:: TASK DIRECTIONS ::
Copy exactly the stretch of data below from the line with "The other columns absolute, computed" through the line with "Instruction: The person", including both of those lines.

**** DATASET EXTRACT

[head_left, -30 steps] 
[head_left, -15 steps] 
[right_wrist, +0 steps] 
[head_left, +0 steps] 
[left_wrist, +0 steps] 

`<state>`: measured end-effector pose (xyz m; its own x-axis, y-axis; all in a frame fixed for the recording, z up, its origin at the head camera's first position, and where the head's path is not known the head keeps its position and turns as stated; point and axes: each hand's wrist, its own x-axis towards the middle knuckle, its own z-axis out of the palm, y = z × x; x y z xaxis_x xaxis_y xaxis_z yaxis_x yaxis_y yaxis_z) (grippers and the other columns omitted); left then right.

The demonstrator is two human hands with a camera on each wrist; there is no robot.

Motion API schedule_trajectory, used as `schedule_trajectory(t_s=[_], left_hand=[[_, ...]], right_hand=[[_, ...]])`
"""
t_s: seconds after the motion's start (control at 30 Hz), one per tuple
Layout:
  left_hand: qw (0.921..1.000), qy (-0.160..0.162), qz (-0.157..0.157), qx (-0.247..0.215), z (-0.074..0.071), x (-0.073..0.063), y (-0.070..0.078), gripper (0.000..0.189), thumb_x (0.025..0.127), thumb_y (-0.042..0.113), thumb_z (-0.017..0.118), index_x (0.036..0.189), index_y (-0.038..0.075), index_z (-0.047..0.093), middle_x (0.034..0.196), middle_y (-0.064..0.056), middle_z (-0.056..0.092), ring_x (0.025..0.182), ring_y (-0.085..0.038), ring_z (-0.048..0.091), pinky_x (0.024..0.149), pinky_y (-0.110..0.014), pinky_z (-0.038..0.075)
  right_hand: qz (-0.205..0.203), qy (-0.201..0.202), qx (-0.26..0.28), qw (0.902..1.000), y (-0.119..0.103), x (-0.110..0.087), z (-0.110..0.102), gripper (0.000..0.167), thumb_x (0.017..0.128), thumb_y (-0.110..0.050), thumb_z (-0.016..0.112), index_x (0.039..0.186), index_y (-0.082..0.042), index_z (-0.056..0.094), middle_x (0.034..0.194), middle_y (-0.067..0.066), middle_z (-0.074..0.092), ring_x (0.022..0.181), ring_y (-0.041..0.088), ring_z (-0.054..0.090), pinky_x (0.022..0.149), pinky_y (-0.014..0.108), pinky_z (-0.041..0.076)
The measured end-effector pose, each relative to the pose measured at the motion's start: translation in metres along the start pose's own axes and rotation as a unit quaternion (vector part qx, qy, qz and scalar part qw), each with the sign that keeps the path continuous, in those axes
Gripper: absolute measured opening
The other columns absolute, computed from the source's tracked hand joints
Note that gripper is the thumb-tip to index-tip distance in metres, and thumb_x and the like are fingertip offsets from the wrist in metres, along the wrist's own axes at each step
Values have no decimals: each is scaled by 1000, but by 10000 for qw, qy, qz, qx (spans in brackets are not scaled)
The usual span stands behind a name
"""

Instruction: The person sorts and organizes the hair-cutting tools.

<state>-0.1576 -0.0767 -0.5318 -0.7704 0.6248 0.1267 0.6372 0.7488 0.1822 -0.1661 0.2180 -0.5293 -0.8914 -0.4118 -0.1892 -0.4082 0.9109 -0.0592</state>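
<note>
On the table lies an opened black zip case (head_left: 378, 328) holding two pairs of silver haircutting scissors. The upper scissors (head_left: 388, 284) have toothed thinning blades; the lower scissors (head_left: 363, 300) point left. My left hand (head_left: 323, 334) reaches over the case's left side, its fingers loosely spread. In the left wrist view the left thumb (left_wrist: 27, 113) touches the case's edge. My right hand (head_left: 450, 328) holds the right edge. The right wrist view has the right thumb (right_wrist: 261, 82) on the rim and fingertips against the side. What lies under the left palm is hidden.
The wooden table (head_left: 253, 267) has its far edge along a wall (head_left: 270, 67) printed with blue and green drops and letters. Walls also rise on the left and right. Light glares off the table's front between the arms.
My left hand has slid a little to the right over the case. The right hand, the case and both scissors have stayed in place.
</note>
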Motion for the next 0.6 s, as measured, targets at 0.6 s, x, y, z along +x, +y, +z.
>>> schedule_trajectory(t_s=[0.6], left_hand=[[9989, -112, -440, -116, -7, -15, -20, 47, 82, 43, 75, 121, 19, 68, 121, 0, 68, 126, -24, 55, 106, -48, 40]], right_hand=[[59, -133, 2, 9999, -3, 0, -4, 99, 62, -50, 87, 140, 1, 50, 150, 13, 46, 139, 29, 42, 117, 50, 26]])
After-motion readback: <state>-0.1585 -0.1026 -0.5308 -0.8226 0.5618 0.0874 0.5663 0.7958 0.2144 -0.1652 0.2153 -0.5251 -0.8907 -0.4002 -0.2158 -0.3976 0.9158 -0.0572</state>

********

:: SOLUTION FOR THIS PROBLEM ::
The other columns absolute, computed from the source's tracked hand joints
Note that gripper is the thumb-tip to index-tip distance in metres, and thumb_x and the like are fingertip offsets from the wrist in metres, along the wrist's own axes at each step
Values have no decimals: each is scaled by 1000, but by 10000 for qw, qy, qz, qx (spans in brackets are not scaled)
The usual span stands behind a name
"""

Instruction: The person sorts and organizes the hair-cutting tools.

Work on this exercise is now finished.